S3 Express One, Value-Less LSM Trees, ShardStore

It’s early 2024 and S3 continues its ubiquity in computing. The often touted adjectives “serverless” or “cloud-native” usually mean—”we’re using S3 for something.” Amazon continues to push the boundaries of scale and further solidifies itself as the foundation for countless applications, platforms, and companies.

Recently, Amazon released their S3 Express One Zone Storage Class, advertised as the “fastest cloud object storage for performance-critical application.” In this post, I’ll highlight three key features of Express One and share some guesses regarding their implications on S3’s internal architecture.

S3 Express One Zone Highlights

Single Availability Zone

Up until now, S3 has always been scoped to an AWS region. With S3 Express One, your data is now scoped to an Availability Zone (AZ). By enabling this, you sacrifice a bit of durability (no longer tolerant to AZ failures), but gain the performance benefits of co-located storage and compute.

Crazy Default Throughput

Classically, S3 enables up to 5.5K Requests-Per-Second (RPS) GETs (3.5K RPS for updates) for a given prefix (path leading up to an object’s key). Customers can easily bump up their throughput by manually adjusting their prefixes. However, if you’re on S3 Express One, you’ll get hundreds of thousands of RPS out of the box.

Support For New Medias (SSDs?)

Single-digit millisecond access times for persistent storage sounds excellent. The S3 team has never explicitly mentioned SSDs, but I believe it’s highly likely that this kind of performance is backed by new storage medias. Behind Amazon’s “Storage Classes”, there are strong signs that they are investing in new hardware types alongside new and novel software techniques.

The Vision

S3 is becoming the infinitely durable, infinitely scalable hard drive for the Internet. Let’s dive into each of these areas in a little more detail.

Regional Scope to AZ Scope

S3 is a regional service where the availability of one region (us-east-1) can never affect the availability of another region (eu-west-2).
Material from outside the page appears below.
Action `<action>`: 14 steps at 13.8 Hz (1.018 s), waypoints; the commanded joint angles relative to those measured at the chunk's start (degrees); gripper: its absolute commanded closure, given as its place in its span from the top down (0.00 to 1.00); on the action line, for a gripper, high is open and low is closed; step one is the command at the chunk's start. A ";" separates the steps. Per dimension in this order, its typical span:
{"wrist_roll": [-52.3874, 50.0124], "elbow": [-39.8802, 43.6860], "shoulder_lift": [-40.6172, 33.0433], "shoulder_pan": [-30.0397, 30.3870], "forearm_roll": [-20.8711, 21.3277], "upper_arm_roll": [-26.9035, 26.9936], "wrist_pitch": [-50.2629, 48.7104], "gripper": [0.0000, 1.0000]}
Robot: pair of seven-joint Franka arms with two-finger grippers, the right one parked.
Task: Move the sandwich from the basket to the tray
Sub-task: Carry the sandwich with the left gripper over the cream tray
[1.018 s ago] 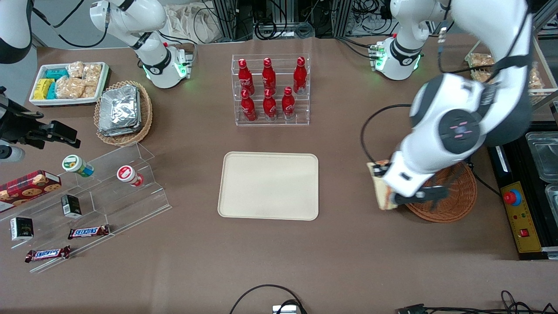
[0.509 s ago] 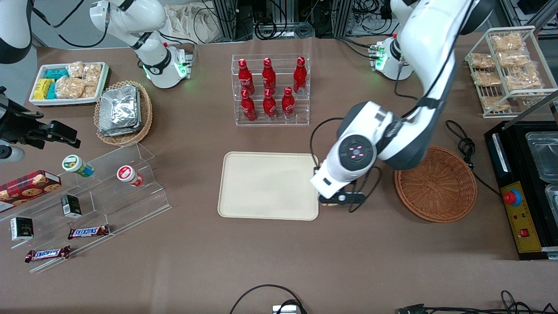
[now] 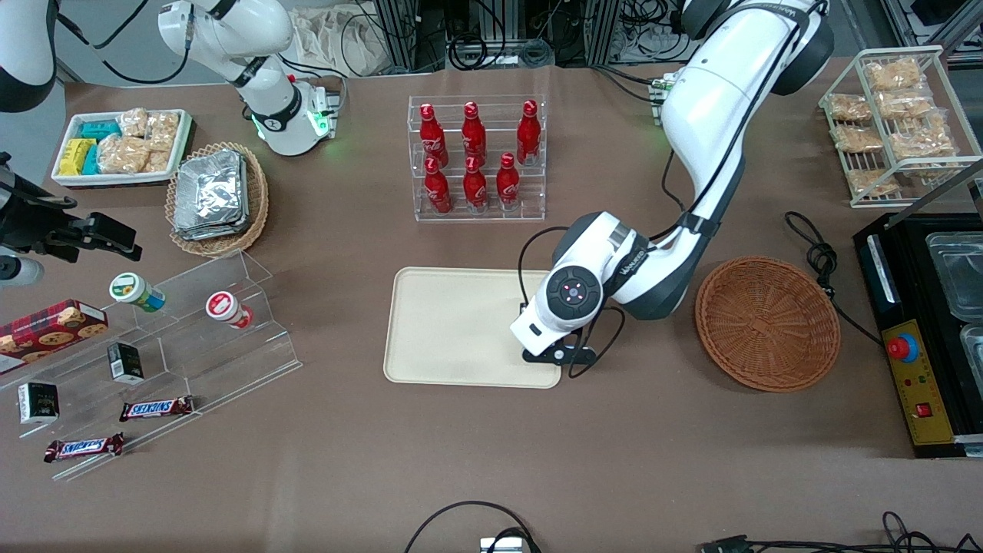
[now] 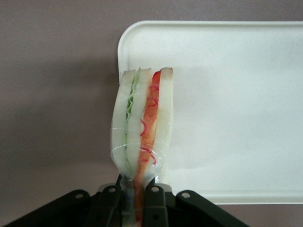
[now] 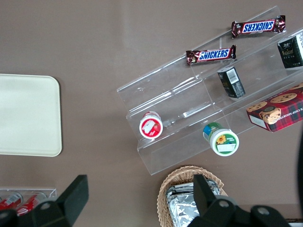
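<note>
Front view: left arm reaches out from its base, bends at the elbow, wrist turned down over the tray (image 3: 453,330) at the corner nearest the basket (image 3: 768,324). End effector (image 3: 554,355) sits under the wrist housing, just above that tray corner, nearer the front camera than the bottle rack (image 3: 476,157). Basket is beside the tray toward the working arm's end of the surface (image 3: 491,461), nothing visible in it. Sandwich not visible in this view, hidden by the wrist. Left wrist view: end effector (image 4: 134,201) pinches the sandwich (image 4: 142,127) at its narrow end, fingers (image 4: 155,203) pressed against the wrap on both sides. Sandwich held edge-on, filling layers showing, hanging over the tray (image 4: 227,109) rim at the corner, partly over the bare surface (image 4: 57,94). Cannot tell whether it touches the tray.
</note>
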 commanded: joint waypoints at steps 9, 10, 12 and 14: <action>-2.57 1.00 2.51 -2.19 0.11 0.52 3.76 1.00; -2.74 1.09 2.07 -2.01 0.02 0.52 3.50 1.00; -2.74 0.82 -0.39 -1.57 -0.15 0.70 1.32 1.00; -2.57 0.91 -3.63 -0.44 0.02 0.87 -6.48 1.00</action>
When S3 first launched, the AWS team intended for it to be a global service where objects could be uploaded to a specific region and be eventually available from any region. The object’s data bits were PUT in one region and its indexing data would be replicated everywhere.

This proved challenging for a few reasons:

Best effort replication of indexing data created unpredictable amounts of eventual consistency, e.g. upload an object in us-east-1, but wait hours/days before it’s visible in us-west-1
Availability of all regions were coupled together in the general availability of S3
Unpredictable latency moving data bits along a big network

Since ~2010, S3 ceased their intentions of being a global service and has been regional since.

AWS re:Invent 2023 – Deep dive on Amazon S3 (STG314)

The first implication of AZ-scope is that latency improves for both writing and reading.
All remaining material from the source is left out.